The Supreme Court is seen at dusk in Washington, Oct. 22, 2021. Credit: AP Photo/J. Scott Applewhite, File

A case over public funding for religious schools in Maine is expected to reveal the current U.S. Supreme Court’s thinking on the separation of church and state.

The justices will hear oral arguments remotely in Carson v. Makin on Dec. 8. The case has drawn a slew of “friend of the court briefs” on both sides.

As Maine defends the nearly 40-year-old state law before the justices, it will have the support of the Biden administration after the court earlier this month allowed Elizabeth Prelogar, solicitor general for the United States and a recently confirmed Biden appointee, time to support the state’s arguments in court. In 2019, then-President Donald Trump’s Justice Department backed the families challenging the law.

Few cases from Maine make it onto the docket of the nation’s highest court. While the court’s conservative wing and the justices’ interest in cases involving religion have grown in recent years, the chances that the Maine case would end up before the court were still small. Justices agree to consider just one out of every 100 cases they are asked to review.

The case, filed in federal court in Bangor in 2018, challenges a state law under which towns without public high schools pay tuition so local students can attend a public or private school of their choice in another community as long as it’s not a religious school.

The three families’ lawsuit sought public tuition for their children to attend Bangor Christian Schools and Temple Academy in Waterville.
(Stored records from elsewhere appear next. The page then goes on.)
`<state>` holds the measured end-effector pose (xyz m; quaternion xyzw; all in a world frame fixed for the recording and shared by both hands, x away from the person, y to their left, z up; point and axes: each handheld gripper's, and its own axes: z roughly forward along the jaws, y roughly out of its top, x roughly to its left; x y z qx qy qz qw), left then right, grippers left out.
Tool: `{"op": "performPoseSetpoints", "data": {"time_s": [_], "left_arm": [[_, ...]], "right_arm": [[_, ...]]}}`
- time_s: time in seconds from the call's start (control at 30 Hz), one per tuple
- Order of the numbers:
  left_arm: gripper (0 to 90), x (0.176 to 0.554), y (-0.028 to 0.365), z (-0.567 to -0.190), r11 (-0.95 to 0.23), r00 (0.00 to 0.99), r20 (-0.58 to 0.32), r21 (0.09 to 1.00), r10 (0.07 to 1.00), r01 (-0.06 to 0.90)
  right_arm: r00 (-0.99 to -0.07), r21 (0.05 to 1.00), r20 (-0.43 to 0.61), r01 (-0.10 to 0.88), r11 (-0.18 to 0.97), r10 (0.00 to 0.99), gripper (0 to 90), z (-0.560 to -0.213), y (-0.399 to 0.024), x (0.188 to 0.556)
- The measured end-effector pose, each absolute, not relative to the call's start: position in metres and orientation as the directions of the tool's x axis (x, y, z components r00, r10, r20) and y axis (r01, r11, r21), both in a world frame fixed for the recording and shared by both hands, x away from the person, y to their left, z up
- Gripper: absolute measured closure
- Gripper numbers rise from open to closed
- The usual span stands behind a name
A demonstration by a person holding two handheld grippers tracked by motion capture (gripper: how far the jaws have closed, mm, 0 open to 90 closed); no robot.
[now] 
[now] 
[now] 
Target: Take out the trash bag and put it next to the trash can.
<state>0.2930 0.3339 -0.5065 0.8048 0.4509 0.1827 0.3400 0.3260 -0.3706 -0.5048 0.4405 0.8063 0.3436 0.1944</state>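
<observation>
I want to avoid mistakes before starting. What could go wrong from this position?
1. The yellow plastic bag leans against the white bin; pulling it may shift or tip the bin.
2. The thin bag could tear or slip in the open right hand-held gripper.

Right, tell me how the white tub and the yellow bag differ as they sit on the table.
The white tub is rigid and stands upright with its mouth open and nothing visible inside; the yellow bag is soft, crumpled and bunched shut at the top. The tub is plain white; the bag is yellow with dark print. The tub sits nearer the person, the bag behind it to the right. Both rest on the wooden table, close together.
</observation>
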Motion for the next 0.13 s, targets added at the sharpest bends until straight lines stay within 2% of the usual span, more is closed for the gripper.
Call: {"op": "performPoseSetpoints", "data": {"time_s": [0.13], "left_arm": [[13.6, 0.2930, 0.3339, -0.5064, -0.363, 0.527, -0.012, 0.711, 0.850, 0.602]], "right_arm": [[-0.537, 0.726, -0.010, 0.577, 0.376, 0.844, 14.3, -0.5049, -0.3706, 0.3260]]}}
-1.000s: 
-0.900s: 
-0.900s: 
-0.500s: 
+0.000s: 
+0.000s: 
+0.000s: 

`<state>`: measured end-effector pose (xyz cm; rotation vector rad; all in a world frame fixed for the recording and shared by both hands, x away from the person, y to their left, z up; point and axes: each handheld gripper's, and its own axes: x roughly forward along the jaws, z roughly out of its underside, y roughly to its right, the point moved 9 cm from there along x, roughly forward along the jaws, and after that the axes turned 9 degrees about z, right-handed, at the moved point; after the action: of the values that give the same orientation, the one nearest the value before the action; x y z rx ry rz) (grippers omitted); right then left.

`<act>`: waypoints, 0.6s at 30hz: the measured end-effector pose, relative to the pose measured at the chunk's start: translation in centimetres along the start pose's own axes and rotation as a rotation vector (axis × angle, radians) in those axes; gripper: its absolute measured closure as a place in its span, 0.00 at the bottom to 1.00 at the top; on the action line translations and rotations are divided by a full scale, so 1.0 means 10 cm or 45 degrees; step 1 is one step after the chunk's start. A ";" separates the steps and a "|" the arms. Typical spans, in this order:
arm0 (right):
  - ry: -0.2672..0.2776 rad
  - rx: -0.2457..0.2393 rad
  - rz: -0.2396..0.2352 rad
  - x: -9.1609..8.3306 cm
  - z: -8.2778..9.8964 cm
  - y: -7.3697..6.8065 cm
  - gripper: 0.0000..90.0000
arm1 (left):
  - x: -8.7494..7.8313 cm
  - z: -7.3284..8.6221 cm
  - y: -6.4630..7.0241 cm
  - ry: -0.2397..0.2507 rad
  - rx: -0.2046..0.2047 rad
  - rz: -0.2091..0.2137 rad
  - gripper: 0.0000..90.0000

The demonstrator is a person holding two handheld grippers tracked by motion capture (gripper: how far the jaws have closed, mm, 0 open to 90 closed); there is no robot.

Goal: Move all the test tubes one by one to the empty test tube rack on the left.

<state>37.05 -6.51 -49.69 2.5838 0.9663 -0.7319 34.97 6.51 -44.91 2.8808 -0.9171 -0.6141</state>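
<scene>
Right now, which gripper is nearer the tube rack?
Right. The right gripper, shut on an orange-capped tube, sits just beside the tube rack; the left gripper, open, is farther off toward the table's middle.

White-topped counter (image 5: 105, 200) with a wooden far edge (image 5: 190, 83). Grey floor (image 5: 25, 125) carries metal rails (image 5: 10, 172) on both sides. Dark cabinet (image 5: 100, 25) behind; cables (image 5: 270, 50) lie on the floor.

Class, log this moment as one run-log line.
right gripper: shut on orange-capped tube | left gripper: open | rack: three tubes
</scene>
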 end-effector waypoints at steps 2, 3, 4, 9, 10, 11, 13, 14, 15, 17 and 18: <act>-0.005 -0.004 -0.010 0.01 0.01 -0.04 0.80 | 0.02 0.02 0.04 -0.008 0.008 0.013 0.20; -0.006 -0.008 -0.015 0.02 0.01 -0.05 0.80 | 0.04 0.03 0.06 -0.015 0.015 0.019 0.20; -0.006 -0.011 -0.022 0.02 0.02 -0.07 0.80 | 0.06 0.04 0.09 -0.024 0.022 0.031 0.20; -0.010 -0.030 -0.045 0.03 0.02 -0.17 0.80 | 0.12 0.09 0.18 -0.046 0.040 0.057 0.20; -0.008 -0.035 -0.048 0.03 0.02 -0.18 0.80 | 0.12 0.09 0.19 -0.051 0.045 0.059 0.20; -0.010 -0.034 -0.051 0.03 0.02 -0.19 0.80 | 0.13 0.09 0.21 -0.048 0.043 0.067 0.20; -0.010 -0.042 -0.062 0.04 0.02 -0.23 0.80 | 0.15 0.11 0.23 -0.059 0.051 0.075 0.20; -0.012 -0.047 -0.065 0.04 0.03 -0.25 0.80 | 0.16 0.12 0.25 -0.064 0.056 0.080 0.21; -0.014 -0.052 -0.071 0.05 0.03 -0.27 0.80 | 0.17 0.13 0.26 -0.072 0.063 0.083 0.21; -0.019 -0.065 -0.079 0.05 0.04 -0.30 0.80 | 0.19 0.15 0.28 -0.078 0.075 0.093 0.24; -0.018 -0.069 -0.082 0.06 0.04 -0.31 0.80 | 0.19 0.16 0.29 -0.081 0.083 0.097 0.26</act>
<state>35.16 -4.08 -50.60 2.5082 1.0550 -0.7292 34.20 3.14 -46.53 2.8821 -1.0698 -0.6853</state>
A federal judge in Maine ruled for the state in June 2019 and the 1st U.S. Circuit Court of Appeals upheld his decision.

The legal question hinges on whether Maine is, in practice, barring public money from going to a school based on its religious status or because it would use the money to teach religion.

 “It is not the religious status of an organization that determines whether they are eligible to receive public funds, but the use to which they will put those funds that dictates the result,” the Maine Attorney General’s office, which is defending the state law, said in the brief it filed in Washington, D.C. “In excluding sectarian schools, Maine is declining to fund explicitly religious activity that is inconsistent with a free public education.”

Lawyers for the the Institute for Justice and the First Liberty Institute, which represents the Maine parents, argued in its brief that the state’s tuition law is discriminatory.

“Maine’s sectarian exclusion discriminates against families who are eligible for the tuition assistance program and believe that a religious education is the best option for their child,” the brief said. “The exclusion forces such families to choose between a public benefit to which they are entitled and their right to send their child to a religious school.”

The case has drawn the attention of legal scholars.

In an article for the Atlantic magazineKimberly Wehle, a professor of law at the University of Baltimore, warned that “if a fractured court winds up mandating the use of public education funds to teach ‘a thoroughly Christian and Biblical worldview’ under these circumstances, the obliteration of America’s long-standing separation of Church and state has begun.”

The court is not expected to issue a decision in the case until next spring.